* WHAT IS BEING ASKED:
Determine the number of lines in the data that contain "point". Answer with that number only.

□ □ □ □ □ □ □

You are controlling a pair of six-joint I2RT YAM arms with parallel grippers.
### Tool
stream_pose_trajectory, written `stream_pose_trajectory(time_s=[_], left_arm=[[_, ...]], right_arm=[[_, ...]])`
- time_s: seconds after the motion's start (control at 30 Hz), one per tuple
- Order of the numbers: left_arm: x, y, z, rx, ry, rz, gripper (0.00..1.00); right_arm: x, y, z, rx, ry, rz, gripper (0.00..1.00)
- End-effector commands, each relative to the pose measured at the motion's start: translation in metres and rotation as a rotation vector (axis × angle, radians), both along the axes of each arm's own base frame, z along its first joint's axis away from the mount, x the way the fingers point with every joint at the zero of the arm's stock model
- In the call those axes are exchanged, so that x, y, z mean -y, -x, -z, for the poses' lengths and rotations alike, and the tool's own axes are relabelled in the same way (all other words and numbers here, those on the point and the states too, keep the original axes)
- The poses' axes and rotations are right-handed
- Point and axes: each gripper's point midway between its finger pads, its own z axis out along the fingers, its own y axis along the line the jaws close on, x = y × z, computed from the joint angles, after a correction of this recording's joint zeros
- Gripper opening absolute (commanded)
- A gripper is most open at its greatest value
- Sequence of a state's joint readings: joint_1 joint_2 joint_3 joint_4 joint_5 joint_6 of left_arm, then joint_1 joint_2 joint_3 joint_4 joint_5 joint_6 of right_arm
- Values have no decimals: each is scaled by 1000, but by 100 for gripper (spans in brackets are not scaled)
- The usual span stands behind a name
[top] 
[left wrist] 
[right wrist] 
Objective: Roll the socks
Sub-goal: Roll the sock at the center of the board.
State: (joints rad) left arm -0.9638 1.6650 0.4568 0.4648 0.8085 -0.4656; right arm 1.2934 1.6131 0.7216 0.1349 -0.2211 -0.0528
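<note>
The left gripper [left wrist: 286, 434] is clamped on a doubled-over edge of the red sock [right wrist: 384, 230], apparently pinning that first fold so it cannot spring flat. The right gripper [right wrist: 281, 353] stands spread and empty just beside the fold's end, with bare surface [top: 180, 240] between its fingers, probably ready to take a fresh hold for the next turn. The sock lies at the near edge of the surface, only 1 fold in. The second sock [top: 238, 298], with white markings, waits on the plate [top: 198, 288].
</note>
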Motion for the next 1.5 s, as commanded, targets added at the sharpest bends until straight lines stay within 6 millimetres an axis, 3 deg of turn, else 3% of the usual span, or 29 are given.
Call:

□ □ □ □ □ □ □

* TASK OUTPUT:
3